I wrote master, not manager. For the Qualcomm case one controller is one
master, but in general I try to avoid the master/slave terminology.

> 
>> initialization to avoid race between early interrupt and finish of
>> sdw_bus_master_add()/sdw_master_device_add().  Such early interrupt can
>> happen if Soundwire devices are not powered off during their probe.
>>
>> Add a store release barrier, so the Soundwire controllers can safely
>> check it in concurrent (e.g. in interrupt) way.
> 
> Can you elaborate on the race condition? I am not following what breaks,
> and what entity generates the 'early interrupt'.

The condition is explained in next patch.
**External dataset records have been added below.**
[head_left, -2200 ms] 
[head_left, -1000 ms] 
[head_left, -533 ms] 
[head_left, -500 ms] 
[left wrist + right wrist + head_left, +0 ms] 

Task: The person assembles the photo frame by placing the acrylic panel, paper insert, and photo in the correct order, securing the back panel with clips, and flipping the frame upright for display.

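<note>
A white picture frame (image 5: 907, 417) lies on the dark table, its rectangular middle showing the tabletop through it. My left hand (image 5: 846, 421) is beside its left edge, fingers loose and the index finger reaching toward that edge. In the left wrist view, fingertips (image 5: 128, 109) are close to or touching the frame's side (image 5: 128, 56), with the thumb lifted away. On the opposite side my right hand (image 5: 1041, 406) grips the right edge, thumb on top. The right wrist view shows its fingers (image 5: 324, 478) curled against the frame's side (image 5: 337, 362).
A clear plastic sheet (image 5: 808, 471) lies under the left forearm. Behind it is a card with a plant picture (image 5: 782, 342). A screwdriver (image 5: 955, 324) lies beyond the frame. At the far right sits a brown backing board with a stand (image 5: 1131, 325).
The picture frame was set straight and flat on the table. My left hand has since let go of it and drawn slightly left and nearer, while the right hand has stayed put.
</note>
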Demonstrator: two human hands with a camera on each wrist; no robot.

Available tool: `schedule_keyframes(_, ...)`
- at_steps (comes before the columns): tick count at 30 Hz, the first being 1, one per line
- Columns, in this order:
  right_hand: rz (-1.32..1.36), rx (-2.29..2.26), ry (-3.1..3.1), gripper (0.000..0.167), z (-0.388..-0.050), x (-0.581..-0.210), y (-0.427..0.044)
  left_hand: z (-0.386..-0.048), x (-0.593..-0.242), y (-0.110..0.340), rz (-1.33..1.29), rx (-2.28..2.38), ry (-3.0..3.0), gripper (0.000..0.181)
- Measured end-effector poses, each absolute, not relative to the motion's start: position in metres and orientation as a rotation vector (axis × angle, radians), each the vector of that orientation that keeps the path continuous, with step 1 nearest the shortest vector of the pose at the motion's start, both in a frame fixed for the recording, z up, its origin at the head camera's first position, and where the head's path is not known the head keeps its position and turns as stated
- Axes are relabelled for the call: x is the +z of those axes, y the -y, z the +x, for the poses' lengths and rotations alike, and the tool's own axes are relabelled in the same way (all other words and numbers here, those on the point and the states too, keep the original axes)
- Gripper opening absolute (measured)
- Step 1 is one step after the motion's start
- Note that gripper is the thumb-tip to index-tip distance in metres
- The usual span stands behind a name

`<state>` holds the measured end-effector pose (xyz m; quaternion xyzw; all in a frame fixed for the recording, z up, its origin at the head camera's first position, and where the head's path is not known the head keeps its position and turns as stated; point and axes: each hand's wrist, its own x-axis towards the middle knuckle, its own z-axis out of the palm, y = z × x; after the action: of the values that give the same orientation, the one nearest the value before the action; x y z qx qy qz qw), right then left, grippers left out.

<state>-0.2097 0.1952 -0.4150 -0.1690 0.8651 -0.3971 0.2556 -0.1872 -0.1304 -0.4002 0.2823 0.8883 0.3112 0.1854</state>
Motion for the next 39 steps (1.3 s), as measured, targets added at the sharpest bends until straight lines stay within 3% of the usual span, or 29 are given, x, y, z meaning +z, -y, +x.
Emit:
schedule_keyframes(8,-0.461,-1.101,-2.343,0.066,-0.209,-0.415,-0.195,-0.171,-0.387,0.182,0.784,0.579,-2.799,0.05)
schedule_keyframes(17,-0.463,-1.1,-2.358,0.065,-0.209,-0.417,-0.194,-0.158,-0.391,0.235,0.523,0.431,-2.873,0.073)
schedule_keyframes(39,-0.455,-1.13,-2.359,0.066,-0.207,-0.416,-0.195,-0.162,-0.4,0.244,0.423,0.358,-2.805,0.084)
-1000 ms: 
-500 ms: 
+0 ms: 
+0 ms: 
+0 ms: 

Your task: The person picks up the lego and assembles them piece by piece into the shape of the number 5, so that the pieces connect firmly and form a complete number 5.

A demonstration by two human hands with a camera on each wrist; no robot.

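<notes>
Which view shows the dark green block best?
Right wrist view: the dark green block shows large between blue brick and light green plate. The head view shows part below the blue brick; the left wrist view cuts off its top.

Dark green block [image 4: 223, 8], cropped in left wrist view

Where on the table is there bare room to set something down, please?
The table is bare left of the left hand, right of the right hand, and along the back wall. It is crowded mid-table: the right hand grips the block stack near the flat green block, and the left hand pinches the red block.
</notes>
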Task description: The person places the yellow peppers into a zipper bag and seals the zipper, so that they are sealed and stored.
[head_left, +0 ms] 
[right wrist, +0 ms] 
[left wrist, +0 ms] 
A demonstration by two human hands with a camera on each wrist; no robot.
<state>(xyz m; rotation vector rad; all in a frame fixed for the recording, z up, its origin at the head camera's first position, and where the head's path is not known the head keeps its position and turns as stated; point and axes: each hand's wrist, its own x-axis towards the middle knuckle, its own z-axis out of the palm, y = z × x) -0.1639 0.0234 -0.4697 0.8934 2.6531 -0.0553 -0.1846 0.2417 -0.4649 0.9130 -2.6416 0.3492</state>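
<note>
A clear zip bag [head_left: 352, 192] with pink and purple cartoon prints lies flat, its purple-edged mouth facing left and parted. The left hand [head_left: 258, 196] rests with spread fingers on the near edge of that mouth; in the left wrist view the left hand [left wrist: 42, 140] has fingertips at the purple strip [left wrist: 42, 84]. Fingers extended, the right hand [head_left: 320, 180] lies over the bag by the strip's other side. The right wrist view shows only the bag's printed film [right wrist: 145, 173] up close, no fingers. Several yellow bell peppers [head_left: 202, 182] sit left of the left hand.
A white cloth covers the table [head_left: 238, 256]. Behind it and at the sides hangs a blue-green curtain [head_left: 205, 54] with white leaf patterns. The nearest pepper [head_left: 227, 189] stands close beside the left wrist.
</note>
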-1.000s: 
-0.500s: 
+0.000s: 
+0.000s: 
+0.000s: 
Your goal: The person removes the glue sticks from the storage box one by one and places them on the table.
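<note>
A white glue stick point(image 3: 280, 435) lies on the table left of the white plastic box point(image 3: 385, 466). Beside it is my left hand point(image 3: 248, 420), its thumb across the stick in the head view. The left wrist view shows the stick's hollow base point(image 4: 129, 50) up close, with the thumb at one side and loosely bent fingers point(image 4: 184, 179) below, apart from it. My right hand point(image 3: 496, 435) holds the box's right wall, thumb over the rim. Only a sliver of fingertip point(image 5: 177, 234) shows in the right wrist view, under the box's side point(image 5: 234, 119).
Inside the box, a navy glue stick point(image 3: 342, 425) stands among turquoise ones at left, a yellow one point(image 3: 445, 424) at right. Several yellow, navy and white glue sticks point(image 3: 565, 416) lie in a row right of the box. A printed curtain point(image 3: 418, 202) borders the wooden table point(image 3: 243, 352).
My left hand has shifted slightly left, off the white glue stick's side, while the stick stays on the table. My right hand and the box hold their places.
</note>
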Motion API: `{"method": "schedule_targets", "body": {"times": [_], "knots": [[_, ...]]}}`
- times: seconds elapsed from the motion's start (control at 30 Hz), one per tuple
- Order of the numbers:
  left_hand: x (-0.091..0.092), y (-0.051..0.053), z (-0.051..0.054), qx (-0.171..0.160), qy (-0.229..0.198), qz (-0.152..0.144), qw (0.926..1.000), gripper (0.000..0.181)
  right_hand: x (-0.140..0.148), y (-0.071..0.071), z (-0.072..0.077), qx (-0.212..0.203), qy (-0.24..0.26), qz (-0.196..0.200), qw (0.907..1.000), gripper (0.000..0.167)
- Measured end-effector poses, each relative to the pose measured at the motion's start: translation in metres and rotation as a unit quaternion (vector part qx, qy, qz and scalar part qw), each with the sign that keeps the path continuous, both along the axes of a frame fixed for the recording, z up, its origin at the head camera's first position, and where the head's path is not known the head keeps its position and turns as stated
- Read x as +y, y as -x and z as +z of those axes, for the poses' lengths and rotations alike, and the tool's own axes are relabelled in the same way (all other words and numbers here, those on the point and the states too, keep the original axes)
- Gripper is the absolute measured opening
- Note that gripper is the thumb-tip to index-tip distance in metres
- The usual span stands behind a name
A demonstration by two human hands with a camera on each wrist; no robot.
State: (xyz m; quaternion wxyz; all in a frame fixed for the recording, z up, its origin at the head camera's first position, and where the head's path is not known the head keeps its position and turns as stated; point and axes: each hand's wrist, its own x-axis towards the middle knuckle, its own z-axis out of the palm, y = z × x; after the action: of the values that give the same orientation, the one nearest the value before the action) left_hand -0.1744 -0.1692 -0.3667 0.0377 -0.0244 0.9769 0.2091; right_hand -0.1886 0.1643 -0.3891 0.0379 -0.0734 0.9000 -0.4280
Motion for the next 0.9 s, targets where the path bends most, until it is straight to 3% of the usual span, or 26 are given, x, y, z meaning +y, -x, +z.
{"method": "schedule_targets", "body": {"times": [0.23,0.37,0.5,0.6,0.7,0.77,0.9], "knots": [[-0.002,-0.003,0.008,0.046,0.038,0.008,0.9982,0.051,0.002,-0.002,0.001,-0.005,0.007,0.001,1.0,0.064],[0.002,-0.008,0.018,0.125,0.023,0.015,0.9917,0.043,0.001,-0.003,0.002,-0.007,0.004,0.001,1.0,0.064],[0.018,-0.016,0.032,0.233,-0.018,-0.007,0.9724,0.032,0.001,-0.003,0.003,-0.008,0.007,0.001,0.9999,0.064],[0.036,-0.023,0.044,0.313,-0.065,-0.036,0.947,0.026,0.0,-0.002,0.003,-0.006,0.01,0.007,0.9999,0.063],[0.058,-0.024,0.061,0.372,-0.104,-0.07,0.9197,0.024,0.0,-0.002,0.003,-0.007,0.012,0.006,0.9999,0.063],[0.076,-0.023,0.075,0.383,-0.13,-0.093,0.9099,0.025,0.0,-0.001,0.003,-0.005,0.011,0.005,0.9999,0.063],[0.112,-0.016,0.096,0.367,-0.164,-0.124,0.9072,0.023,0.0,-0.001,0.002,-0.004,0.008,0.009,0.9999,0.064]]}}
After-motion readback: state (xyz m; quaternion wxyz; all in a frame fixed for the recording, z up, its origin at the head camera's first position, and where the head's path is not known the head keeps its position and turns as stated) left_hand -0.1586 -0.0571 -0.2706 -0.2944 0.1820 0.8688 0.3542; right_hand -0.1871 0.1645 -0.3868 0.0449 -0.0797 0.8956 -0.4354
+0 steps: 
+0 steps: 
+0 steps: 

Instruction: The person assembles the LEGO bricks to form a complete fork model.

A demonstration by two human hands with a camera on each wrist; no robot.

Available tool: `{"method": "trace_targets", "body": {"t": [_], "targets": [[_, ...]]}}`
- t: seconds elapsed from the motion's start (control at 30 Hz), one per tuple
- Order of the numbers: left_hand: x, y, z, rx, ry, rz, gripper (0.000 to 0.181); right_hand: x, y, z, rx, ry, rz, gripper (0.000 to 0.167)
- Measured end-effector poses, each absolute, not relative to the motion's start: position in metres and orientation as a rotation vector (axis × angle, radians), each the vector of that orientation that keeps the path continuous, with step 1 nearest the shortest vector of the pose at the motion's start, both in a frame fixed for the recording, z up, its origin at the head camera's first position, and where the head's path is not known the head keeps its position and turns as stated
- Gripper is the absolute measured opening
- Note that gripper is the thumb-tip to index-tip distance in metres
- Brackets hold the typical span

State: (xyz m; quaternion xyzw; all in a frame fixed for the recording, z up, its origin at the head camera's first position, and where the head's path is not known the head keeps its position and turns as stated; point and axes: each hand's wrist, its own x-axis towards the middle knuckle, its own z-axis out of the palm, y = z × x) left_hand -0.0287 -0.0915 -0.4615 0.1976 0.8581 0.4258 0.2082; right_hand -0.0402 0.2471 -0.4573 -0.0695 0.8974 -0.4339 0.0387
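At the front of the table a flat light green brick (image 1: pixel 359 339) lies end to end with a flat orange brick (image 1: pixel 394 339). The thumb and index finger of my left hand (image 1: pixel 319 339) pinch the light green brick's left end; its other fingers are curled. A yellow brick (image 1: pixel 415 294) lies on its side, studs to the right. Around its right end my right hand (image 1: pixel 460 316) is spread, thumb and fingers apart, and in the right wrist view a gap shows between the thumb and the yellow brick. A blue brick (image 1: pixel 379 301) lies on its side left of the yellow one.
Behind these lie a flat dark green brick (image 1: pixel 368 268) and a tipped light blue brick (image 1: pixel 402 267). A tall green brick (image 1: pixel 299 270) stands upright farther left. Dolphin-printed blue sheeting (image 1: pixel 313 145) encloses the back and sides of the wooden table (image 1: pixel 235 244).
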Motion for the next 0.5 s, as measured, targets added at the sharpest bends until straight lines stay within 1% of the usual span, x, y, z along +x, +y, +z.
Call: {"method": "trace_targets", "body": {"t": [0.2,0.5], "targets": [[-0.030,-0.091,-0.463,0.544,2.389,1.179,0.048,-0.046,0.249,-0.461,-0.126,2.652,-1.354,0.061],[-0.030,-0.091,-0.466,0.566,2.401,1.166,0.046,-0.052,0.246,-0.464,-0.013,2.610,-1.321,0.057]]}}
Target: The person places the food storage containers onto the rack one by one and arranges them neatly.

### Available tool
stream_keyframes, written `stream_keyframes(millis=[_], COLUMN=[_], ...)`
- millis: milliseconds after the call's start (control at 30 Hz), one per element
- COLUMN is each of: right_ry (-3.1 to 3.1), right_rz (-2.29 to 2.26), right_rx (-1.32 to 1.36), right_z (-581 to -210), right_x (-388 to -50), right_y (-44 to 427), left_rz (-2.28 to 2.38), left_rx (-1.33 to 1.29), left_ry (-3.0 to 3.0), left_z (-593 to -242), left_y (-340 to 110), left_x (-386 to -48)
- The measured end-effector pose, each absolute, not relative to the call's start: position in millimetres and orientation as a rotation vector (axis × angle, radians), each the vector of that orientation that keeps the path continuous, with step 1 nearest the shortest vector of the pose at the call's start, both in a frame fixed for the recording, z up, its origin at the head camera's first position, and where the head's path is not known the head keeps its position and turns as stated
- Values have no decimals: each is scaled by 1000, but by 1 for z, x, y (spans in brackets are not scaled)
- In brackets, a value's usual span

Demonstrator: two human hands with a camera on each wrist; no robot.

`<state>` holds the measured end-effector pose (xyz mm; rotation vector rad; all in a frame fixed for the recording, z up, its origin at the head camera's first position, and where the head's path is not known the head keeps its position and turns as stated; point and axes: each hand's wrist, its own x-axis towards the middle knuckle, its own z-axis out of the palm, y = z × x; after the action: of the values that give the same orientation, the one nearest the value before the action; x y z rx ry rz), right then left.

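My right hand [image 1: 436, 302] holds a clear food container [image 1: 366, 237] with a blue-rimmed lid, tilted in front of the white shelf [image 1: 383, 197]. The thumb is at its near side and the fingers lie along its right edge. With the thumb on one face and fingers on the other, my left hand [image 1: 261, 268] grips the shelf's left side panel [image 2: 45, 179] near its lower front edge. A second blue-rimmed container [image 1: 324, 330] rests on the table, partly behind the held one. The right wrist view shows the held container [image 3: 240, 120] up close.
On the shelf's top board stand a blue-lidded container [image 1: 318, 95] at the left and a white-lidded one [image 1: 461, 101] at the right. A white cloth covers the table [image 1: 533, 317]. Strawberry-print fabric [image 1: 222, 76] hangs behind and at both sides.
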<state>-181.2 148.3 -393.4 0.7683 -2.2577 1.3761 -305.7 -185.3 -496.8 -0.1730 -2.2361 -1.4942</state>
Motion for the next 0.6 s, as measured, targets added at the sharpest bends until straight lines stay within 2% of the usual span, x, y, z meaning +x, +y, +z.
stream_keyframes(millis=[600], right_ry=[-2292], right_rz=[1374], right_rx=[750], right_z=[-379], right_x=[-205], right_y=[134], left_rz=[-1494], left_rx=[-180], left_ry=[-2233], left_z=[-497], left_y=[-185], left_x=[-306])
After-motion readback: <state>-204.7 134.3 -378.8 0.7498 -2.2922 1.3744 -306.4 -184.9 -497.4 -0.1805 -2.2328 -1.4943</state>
If you think it's better, I
can squash it with next.

If the condition is still not clear, drop a note in next patch, so I
will elaborate there.

> 
> I am specifically concerned about adding this in common code without any
> matching smp_load_acquire() - which is only added in the following patch
> for the Qualcomm manager only, but not added for Intel/AMD managers. Is
> this not a problem?

Shouldn't be. The barrier just won't be effective for these drivers, but
that should not be a problem, because I also did not add to these
checking bus->md in a concurrent path.

Basically the barrier here is necessary because I want to check bus->md
in Qualcomm master interrupt handler.

Best regards,
Krzysztof
Pierre-Louis Bossart April 20, 2023, 9:13 p.m. UTC | #7
On 4/20/23 12:27, Krzysztof Kozlowski wrote:
> On 20/04/2023 18:42, Pierre-Louis Bossart wrote:
>> typos in commit title...
>>
>> On 4/20/23 05:16, Krzysztof Kozlowski wrote:
>>> The Soundwire master controllers might want to check for bus->md
>>
>> Apologies for being pedantic but 'manager' and 'controller' are
>> different concepts in SoundWire, see DisCo spec.
>> It's not a 1:1 mapping, a controller can rely on M managers
> 
> I wrote master, not manager. For the Qualcomm case one controller is one
> master, but in general I try to avoid the master/slave terminology.

The Soundwire 1.2.1 spec moved away from master/slave and uses
manager/peripheral. It's the same concepts, just different terms. At
some point we'll update the code, it's just been too busy in 2022/2023
to do this replacement. It doesn't hurt to use the new terms.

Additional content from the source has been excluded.